Fast KV Cache Quantization
for Apple Silicon

TurboQuant · RVQ · VecInfer · RateQuant · PolarQuant · QJL · SpectralQuant · CommVQ · RaBitQ — in MLX

Up to 16× key cache compression with near-fp16 throughput on M-series chips. Now with custom Metal kernels — 13× faster quantize, 98% less peak memory, and RaBitQ 1-bit quantization fitting 6× more context in the same RAM. Plug into mlx_lm with three lines.

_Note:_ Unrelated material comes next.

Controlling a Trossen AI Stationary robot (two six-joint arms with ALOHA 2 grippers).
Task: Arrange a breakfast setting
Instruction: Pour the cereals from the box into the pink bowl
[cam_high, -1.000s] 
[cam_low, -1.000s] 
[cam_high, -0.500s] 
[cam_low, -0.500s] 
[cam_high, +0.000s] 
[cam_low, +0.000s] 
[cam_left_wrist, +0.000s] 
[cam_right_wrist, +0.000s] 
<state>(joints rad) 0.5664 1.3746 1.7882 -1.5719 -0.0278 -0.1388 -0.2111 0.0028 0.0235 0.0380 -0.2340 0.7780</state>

$ pip install VeloxQuant-MLX

MIT License · Python 3.11+ · Apple Silicon M1+ · 10 models validated

Why VeloxQuant-MLX

Numbers that matter

Measured on real Apple Silicon hardware across 10 production models. All numbers from end-to-end generation — not synthetic benchmarks.

16×
Max key cache compression
VecInfer-1bit, head_dim=128
13×
Metal kernel speedup
on quantize_vq at S=2048+
98%
Peak memory reduction
at Falcon3-7B OOM trigger shape
7.5×
RVQ-1bit compression
near-zero throughput cost
100%
FP16 throughput retained
Qwen2.5-7B at 16× compression
Full KV compression — RaBitQ
keys 1-bit + values MSE-b4 on Falcon3-7B
More context, same RAM budget
RaBitQ fits 103k tokens where fp16 fits 17k @ 8 GB
12
Production models validated
Llama, Mistral, Qwen, Phi, Gemma, Falcon

Algorithms

Eight quantization strategies

Each method targets a different point on the compression–quality–throughput tradeoff curve. New in 0.7.0: RaBitQ 1-bit keys + MSE-b4 values achieves 6× full KV compression on Falcon3-7B — fitting 6× more context in the same memory budget. CommVQ adds RoPE-commutative VQ for exact attention compatibility. Mix and match per layer with RateQuant.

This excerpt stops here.